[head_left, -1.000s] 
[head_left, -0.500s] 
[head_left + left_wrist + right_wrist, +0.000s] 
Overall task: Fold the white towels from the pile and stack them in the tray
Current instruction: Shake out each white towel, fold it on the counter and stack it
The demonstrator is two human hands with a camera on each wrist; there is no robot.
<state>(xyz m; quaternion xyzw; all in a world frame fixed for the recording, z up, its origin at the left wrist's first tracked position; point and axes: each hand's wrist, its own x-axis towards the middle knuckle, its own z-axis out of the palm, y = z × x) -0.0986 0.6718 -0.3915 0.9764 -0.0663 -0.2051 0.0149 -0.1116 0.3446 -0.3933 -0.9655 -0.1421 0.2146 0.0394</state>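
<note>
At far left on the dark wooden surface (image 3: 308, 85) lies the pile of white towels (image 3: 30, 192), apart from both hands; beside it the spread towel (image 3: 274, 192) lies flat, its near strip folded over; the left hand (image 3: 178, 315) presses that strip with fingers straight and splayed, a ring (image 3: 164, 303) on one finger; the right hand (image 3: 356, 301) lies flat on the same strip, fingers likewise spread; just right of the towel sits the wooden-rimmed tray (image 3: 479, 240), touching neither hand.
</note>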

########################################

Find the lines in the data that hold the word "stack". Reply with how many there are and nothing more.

2